New Chicago bridge helping ease congestion that makes city the nation's worst rail choke point

A new railroad overpass in Chicago is helping untangle the worst choke point in the nation's rail network, speeding up passenger service and freight trains hauling everything from crude oil to electronics, officials said Thursday.

About 140 freight and passenger trains previously had to squeeze through the South Side bottleneck each day at a ground-level crossing, causing severe delays and filling nearby neighborhoods with exhaust from idling locomotives. The $140 million Englewood Flyover has untied that knot, carrying dozens of Metra commuter trains over top of another set of tracks used by Amtrak passenger service and Norfolk Southern freight trains.

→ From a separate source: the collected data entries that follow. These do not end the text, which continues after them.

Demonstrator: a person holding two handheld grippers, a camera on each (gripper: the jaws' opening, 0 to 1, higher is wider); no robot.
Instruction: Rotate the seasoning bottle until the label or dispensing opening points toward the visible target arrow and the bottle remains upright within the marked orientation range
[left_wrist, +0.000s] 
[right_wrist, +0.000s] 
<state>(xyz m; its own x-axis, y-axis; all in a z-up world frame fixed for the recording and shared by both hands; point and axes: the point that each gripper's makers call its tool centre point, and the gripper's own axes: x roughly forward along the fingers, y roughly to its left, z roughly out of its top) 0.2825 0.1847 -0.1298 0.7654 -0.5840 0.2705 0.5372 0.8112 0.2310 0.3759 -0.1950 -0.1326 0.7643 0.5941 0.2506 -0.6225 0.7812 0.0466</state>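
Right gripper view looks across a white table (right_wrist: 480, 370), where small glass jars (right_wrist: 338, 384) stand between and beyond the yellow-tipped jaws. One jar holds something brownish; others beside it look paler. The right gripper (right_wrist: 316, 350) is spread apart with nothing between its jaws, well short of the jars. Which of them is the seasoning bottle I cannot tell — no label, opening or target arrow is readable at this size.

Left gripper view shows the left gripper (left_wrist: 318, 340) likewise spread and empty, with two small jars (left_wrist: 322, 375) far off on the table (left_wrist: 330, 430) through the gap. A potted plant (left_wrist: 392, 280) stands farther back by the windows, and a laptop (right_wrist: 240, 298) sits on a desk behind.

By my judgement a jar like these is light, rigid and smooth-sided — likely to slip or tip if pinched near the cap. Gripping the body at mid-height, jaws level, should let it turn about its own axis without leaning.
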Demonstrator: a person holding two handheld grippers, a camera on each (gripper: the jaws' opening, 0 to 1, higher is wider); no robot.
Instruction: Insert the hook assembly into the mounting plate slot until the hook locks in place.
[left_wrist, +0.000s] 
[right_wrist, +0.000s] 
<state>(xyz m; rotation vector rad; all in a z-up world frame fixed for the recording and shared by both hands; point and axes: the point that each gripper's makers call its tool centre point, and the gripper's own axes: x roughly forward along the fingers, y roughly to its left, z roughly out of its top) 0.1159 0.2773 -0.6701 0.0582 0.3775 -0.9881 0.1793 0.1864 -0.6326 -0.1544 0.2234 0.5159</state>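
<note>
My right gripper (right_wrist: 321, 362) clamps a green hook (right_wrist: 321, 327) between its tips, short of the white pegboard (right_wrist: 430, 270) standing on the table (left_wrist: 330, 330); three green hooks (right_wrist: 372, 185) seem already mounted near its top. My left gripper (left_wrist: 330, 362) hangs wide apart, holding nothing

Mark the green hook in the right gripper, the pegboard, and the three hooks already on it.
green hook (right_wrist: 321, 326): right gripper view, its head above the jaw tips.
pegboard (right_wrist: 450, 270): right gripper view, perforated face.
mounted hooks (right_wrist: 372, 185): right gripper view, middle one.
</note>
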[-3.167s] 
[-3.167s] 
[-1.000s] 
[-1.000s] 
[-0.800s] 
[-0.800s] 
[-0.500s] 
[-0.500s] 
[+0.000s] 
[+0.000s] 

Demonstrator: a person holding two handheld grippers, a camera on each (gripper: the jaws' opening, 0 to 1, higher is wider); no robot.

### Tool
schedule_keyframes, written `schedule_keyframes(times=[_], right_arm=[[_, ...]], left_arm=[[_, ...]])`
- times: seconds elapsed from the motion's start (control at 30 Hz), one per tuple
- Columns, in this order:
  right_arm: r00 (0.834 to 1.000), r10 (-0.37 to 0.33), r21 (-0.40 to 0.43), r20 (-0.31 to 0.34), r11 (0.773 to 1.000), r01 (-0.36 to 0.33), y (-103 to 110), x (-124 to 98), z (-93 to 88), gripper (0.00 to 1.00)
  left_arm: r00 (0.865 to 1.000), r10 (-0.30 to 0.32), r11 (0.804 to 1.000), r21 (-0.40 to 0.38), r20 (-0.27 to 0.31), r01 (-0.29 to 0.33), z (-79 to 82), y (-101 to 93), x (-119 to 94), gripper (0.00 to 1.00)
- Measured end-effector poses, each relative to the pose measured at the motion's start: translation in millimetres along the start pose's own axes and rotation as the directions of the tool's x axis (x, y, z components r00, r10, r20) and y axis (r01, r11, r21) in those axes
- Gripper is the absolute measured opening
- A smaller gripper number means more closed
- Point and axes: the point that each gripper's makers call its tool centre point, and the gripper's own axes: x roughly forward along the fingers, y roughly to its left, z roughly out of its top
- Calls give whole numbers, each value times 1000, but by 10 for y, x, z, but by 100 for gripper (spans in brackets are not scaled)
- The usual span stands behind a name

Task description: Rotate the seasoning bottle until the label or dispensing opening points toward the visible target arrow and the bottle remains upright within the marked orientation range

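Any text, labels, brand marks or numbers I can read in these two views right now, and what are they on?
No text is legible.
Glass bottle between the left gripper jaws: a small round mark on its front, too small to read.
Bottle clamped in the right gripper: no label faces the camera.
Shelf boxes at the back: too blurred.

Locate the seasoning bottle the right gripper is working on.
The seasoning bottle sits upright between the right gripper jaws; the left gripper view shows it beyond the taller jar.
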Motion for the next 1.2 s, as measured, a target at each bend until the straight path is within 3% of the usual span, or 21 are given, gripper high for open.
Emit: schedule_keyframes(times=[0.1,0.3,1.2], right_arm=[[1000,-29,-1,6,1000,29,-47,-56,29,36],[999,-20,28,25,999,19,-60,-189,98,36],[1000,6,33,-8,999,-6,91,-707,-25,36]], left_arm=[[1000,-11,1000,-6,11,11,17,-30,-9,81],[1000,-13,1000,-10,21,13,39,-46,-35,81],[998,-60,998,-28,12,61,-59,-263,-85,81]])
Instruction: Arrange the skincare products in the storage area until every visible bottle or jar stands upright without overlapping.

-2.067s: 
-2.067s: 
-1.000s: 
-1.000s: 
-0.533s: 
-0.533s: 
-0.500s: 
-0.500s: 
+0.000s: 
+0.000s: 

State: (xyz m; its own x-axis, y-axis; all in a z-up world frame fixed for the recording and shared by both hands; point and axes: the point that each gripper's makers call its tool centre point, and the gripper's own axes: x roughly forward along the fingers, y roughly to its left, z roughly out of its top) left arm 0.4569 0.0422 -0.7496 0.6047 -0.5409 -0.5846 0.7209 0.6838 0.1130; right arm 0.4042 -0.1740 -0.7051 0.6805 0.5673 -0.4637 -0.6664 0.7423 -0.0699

"This point right here was the largest congestion point for Amtrak traffic in the country," Amtrak board member Tom Carper said at a dedication ceremony Thursday, as trains blazed past unimpeded.

Chicago's rail congestion has threatened the city's once-vaunted reputation as the country's premier rail crossroads. Tracks carved into the ground 150 years ago were not configured to handle the number of trains now moving through the city — about a third of the nation's rail traffic.

A freight train from Los Angeles can make it to Chicago in just 48 hours, only to spend the next 30 hours crawling and stopping to get out the other side.

"That's changing," said U.S. Sen. Dick Durbin, adding that the work is helping Chicago focus again on the competitive advantage that comes simply from being "smack dab in the middle of the country."

The overpass in Englewood is one of 70 projects meant to solve that rail congestion problem. Known by the acronym CREATE, the program was announced in 2003. About a third of the projects have been completed, though only half of the overall multibillion-dollar program has been funded.

Before the Englewood project, Norfolk Southern had to stop all traffic through the junction for eight hours every day to allow Metra passenger trains to cross. Time-sensitive intermodal shipments of everything from clothes and food products to furniture and home construction material passes through on the busiest route of the company's 23,000 miles of track.

"What happens here in Chicago basically impacts the rest of our railroad," Norfolk executive Darrell Wilson said.